The C2 principles include pledges to publicly endorse the C2 anti-corruption principles; to establish a written policy against paying bribes and take disciplinary action against employees who violate it; to provide training and support for employees and a system that allows them to report improper payments without fear of retribution; to record all transactions properly and conduct internal audits; to report annually a statement of the firm’s policy on corruption and a description of its experience with enforcing the policy; and to require agents and suppliers to affirm that no improper payments have been made. According to Hess, although most of the C2 principles are drawn from existing compliance programs, their proposal takes it a controversial step further: They also call for public reporting of solicitations for payment or, if necessary, private reporting to a social auditor or monitoring organization.
Hess and Dunfee are careful to warn that in order for a C2 program to be effective, "firms should not endorse the principles merely for public relations purposes or merely to emulate other firms in their industry. Endorsement should be done only on a voluntary, sincere and genuine basis." Not only that, but businesses will have to put their money where their mouth
is: "Adherence to these principles requires moving beyond merely establishing a code of conduct to proactively guiding the behavior of the corporation’s employees and establishing a compliance program to prevent improper payments."
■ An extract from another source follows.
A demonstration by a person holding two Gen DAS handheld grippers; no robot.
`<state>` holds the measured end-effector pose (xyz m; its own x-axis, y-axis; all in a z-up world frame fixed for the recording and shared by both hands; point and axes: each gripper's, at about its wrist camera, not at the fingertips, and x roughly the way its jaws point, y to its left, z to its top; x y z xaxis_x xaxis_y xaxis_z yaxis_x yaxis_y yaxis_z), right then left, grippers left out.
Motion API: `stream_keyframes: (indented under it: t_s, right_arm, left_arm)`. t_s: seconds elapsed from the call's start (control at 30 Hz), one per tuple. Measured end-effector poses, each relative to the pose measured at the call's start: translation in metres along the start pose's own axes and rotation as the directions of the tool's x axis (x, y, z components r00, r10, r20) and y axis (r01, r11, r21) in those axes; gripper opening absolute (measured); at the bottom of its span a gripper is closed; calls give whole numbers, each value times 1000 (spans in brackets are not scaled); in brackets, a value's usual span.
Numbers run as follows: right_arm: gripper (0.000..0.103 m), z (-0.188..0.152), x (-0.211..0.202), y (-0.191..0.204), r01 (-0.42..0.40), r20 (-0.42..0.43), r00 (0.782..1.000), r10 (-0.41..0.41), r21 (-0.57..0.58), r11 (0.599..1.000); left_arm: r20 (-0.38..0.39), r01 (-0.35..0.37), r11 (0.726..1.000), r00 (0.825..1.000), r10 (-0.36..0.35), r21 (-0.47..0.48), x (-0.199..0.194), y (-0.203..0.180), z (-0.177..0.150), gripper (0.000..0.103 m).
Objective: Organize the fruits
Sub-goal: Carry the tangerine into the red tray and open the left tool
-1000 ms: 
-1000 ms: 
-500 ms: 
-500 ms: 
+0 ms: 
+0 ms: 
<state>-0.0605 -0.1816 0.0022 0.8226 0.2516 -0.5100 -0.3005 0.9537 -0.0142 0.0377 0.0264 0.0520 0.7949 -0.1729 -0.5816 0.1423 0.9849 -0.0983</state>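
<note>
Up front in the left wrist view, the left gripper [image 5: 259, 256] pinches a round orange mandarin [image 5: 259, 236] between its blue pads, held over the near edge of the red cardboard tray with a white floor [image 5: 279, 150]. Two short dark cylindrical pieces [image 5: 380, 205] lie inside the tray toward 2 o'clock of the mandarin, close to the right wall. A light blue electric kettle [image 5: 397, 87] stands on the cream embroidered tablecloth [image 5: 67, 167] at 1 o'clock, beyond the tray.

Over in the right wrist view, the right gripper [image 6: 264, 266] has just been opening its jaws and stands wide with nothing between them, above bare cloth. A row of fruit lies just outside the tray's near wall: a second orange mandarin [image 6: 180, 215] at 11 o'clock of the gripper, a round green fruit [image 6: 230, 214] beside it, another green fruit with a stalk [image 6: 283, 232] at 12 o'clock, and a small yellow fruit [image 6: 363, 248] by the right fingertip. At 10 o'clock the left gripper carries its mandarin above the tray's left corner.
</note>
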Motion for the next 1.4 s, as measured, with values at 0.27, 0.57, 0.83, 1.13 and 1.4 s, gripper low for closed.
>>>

A few companies are already forging ahead in the anti-corruption movement, General Electric and Coca-Cola among them. "GE promotes itself as having a strong FCPA [Foreign Corrupt Practices Act] compliance program and attempts to use that reputation to obtain contracts," says Hess. And eschewing paying bribes seems to be working out well for Coke: An official at Transparency International recently asked: "What leader in any country is willing to risk a public announcement by Coca-Cola that it is quitting the country rather than pay a fat bribe to the head of state? So far, none."
In most industries, however, the question will no doubt become: Who’s going to take the first step? Many companies may choose to "wait and see how the wind’s blowing before they come in on this," says Dunfee. "But I think the wind is already blowing with some steam. There’s a changing public perception of corruption. If you’re a late mover, and in the future you’re
differentially perceived as being a participant in corruption, it’s likely to come back and bite you pretty badly. It’s sort of analogous to the tobacco companies 15 years ago: With some legitimacy they said, ‘Everybody knows what’s going on, that we do a little marketing to children–how could anybody not know? They see the cartoons, they see where we hand out free samples, so it’s okay.’ But attitudes change, and they got bit real badly. Similarly, those who believe that paying bribes is okay, that the public will understand, may be making a big mistake. The C2 principles provide one way out of this dilemma."